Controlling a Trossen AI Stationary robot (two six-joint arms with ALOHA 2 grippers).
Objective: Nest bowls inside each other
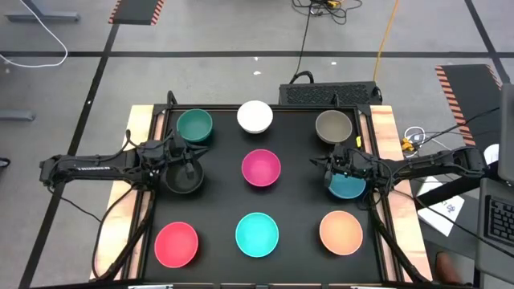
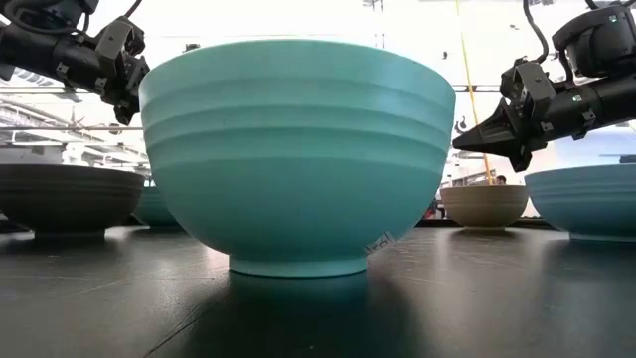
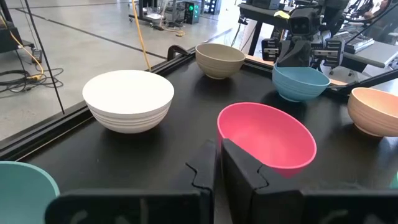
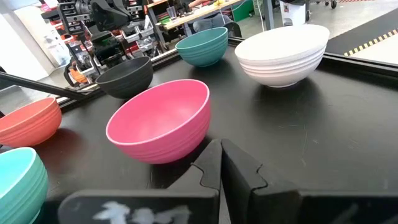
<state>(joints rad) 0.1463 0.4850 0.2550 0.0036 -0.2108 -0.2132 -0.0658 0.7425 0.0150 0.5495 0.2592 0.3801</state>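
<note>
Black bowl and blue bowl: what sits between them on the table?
In the high view, the magenta bowl sits between the black bowl and the blue bowl, apart from both.

Nine bowls [image 1: 261, 168], one of each colour, on one table [image 1: 299, 201]; two arms [image 1: 96, 166].
</note>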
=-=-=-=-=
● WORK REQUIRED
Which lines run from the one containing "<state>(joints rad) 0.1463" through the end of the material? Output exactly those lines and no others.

● ANSWER TO THIS PROBLEM
<state>(joints rad) 0.1463 0.4850 0.2550 0.0036 -0.2108 -0.2132 -0.0658 0.7425 0.0150 0.5495 0.2592 0.3801</state>
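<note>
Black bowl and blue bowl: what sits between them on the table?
In the high view, the magenta bowl sits between the black bowl and the blue bowl, apart from both.

Nine bowls [image 1: 261, 168], one of each colour, on one table [image 1: 299, 201]; two arms [image 1: 96, 166].
</note>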

Nothing further is required by the exercise.